While living by myself, my depressed weekends looked like this: I easily went almost three days without uttering a single word. And then I only left the house and spoke when I ran out of cigarettes. When I didn’t have food in my house, I just didn’t eat. I wouldn’t shower or get out of my pajamas. I’d drink whatever booze I had but not care when I ran out. If I wasn’t sleeping I was watching series, so I didn’t have to think. Other activities included contemplating suicide and listening, listening to depressing music and sometimes crying my eyes out.  Come Monday I would somehow force myself to leave the house and go to work, putting on my happy face and crying in the toilets at least twice a day. At some point you don’t live anymore, you just function. Survive. The world looks strangely drained of colour. Even though you can see the colour with your eyes, it gets translated to grey in your head. Everything is numb except for the excruciating pain you feel on the inside. Obviously not a physical pain, but somehow you can physically feel it. The worse part is feeling like that feeling will never go away, like that is what the rest of your life will be like. Like there is no joy in the world and there never will be again. You forget what it ever felt like to be happy. I felt worthless and like a waste of space. I lost all my confidence and was anxious about everything, all the time.

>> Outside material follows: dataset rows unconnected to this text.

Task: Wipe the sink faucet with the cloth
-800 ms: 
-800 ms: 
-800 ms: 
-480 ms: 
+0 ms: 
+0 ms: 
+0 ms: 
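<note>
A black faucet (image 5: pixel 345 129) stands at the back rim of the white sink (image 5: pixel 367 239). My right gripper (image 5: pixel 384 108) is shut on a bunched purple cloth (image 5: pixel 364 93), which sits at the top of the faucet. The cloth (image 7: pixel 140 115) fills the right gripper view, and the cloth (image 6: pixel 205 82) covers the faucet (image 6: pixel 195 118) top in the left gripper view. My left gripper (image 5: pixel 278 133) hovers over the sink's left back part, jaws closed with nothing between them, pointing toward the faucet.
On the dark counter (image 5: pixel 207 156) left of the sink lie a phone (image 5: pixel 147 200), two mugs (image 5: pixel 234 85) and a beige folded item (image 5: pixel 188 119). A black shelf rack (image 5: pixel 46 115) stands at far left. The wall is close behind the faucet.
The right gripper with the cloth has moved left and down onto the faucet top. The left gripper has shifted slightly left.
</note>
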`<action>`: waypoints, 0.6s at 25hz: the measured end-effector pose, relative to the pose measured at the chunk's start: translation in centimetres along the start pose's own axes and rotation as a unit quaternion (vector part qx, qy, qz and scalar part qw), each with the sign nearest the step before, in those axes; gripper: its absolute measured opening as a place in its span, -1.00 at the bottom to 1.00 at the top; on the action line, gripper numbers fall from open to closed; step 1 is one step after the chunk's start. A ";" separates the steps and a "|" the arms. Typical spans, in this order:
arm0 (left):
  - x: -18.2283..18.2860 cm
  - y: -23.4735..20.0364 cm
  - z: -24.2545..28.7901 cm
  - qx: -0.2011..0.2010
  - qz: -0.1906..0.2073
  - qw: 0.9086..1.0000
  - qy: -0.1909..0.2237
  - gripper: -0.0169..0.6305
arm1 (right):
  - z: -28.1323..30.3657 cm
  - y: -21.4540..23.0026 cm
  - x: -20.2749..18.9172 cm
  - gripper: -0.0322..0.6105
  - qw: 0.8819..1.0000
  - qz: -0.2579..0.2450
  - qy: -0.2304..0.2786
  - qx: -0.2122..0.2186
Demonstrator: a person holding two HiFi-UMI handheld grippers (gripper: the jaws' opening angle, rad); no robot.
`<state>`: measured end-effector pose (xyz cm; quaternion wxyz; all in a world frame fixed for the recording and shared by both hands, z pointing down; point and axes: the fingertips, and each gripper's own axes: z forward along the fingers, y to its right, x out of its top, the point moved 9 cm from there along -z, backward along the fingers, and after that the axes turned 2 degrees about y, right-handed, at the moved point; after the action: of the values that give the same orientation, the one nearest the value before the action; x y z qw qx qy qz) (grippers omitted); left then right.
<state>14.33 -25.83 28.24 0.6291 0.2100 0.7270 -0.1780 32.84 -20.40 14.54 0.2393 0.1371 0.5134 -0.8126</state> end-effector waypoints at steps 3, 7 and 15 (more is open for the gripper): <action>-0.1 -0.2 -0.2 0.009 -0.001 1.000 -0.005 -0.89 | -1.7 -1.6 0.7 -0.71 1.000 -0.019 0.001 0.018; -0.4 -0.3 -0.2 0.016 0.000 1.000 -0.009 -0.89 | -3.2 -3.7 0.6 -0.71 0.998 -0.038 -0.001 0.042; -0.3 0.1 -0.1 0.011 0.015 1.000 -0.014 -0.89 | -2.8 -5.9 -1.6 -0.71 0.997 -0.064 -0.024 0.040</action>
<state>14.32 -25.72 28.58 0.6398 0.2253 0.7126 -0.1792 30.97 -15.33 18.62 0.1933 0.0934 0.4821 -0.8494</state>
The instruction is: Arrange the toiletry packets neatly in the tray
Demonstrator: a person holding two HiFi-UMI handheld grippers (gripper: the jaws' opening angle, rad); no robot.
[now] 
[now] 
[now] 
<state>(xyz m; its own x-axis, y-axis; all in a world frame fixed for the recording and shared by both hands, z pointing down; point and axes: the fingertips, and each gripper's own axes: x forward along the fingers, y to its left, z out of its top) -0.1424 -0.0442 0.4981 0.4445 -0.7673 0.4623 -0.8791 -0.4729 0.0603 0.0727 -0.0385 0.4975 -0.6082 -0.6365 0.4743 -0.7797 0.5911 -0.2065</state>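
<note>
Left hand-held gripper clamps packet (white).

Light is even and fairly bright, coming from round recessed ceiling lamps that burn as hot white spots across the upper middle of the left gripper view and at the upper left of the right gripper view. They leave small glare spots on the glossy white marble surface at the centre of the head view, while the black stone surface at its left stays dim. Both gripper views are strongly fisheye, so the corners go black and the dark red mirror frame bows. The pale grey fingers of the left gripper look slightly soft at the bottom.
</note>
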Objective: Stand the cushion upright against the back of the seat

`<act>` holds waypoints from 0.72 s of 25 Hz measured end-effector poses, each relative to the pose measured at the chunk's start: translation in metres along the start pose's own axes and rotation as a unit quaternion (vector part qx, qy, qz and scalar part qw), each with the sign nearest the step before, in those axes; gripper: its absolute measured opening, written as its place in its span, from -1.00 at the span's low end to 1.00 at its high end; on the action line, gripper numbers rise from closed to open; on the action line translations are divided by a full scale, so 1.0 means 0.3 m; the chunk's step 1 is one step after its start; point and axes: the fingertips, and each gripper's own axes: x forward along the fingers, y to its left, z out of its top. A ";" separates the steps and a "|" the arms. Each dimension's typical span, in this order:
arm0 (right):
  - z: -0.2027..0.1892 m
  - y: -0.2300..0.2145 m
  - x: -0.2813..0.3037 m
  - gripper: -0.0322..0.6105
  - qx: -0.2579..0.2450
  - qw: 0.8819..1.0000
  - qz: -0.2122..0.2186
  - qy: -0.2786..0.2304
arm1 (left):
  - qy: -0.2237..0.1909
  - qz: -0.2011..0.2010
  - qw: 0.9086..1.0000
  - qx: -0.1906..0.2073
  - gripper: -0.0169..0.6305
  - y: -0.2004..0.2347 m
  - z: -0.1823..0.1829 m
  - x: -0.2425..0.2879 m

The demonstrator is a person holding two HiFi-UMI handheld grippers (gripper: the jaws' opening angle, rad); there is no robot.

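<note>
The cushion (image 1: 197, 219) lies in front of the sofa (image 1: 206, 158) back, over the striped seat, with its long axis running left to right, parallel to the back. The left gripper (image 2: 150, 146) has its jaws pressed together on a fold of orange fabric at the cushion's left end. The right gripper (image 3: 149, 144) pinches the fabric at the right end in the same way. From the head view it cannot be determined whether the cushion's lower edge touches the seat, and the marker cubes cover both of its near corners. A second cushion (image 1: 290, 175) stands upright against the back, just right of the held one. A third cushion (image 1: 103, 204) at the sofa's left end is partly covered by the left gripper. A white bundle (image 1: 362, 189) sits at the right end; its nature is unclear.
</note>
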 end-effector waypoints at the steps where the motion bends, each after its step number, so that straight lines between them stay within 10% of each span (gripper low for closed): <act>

Very few people know exactly what I went through when I was depressed, because I would completely isolate myself, or pretend that I was fine. I didn’t want to burden anyone with my negativity and sob stories. I felt completely and utterly lonely. Even when I would talk to people, it felt like I was irritating them or that they just didn’t understand. Me and my boring ‘sadness’.

Being chronically depressed is absolutely terrifying, and I wouldn’t wish it on anyone. I wake up every morning thankful that I don’t spend every day wishing I was dead. Contrary to popular belief, depression is not something you can snap out of. It is a life threatening illness and takes years to recover from.

The great (said sarcastically) thing about Bipolar Disorder is that this is only the one side of the coin. More on mania and hypomania in the next post.

Can you relate to any of these symptoms of depression? If you have more to add, please do so. Somewhere someone will have an ‘oh wow, I though I was the only crazy person who felt like that’ moment.


9 thoughts on “What is Bipolar Disorder? – Depression

  1. This is quite true. Even though there is so much information out there people still do not somehow get it. The comments “what triggered it” , “what now” and the ‘snap out of it” are quite common.

    Let us hope that someone out there who has someone in their life going through such depressive states reads your posts and starts having some sort of better understanding.

    Well written. I really like this blog.


  2. oh my Mabel! You’ve explained it in such a good way. I know exactly what you mean. I don’t have words to explain what you’ve said, because I can totally relate.


  3. My name is Deepak and I’ve had BPD 2 since 1976. I’ve read all your articles/comments/experiences now.Although it was a lot to take in I felt that your description of various stages of the illness were apt and could apply to many persons,even me at times. Everybody’s symptoms will be different but there is a common thread that I can identify with.Having BPD for a relatively short period did not hinder your being insightful. I will be reading the same articles again. I have not had problems with the euphoric hypomania which I miss but it is the depression that’s my bug bear despite umpteenth regimes and combinations of Anti depressants,mood stabilisers. It is the debilitating part of my life.